- TASK STATEMENT -
Return the material exactly, first line through the line containing "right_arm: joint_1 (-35", and nothing more. Pictures stay out.

- SOURCE DATA -
____
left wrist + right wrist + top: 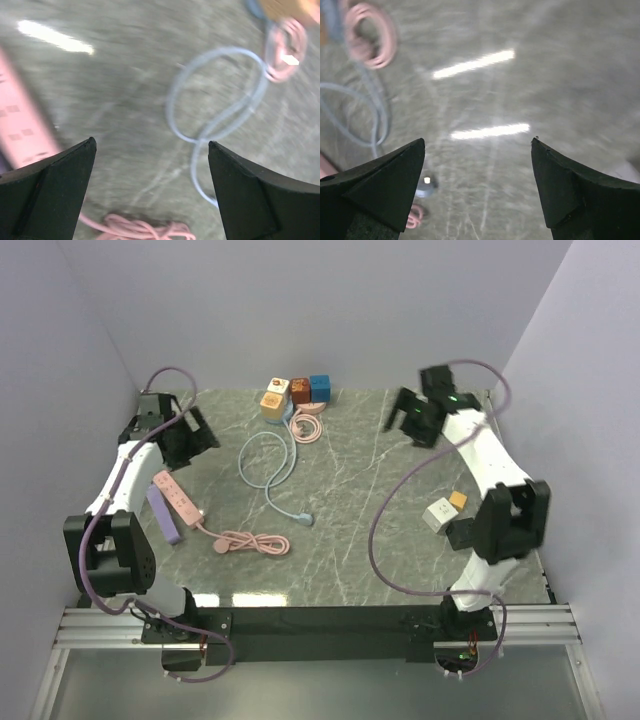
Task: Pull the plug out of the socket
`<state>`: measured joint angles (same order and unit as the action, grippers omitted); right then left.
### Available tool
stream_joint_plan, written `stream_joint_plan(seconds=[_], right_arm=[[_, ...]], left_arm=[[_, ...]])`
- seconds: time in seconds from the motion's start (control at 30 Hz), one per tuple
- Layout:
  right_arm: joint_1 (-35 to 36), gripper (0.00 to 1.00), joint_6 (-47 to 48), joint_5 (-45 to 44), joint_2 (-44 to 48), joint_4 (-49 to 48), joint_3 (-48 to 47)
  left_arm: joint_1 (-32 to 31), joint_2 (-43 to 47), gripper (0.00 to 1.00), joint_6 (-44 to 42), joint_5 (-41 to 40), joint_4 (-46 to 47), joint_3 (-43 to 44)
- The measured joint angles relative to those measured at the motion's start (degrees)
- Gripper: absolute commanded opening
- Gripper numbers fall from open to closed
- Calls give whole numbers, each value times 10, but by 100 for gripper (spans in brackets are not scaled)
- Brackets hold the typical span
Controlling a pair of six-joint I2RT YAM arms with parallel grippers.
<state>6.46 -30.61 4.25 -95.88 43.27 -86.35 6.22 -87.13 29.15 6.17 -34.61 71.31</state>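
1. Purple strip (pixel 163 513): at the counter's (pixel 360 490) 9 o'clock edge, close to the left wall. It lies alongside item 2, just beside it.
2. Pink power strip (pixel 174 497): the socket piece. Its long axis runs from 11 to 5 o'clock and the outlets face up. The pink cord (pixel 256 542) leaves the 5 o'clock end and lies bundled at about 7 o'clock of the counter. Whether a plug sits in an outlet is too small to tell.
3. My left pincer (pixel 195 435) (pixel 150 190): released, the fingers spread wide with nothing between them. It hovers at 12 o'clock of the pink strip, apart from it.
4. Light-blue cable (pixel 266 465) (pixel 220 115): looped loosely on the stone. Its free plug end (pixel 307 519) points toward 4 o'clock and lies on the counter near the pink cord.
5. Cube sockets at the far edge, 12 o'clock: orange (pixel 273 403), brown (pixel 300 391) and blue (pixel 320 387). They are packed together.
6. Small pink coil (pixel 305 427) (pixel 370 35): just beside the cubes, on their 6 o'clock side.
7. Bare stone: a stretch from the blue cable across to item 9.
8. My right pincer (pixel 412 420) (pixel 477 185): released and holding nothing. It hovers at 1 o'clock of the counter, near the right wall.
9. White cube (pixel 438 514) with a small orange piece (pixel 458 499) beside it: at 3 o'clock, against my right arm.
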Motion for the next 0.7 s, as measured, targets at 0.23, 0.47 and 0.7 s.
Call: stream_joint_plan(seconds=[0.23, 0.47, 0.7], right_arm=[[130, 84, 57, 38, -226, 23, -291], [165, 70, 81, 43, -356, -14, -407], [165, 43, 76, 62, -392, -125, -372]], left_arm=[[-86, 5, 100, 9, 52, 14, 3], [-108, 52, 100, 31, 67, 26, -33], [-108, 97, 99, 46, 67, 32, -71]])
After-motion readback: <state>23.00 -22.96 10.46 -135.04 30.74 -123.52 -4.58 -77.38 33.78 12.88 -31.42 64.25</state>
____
- RESPONSE -
left wrist + right wrist + top: 
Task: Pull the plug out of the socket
`<state>`: measured joint angles (same order and unit as the action, grippers omitted); right then left.
### Available tool
stream_joint_plan, written `stream_joint_plan(seconds=[_], right_arm=[[_, ...]], left_arm=[[_, ...]])`
- seconds: time in seconds from the motion's start (control at 30 Hz), one per tuple
- Layout:
  right_arm: joint_1 (-35 to 36), gripper (0.00 to 1.00), joint_6 (-47 to 48), joint_5 (-45 to 44), joint_2 (-44 to 48), joint_4 (-49 to 48), joint_3 (-48 to 47)

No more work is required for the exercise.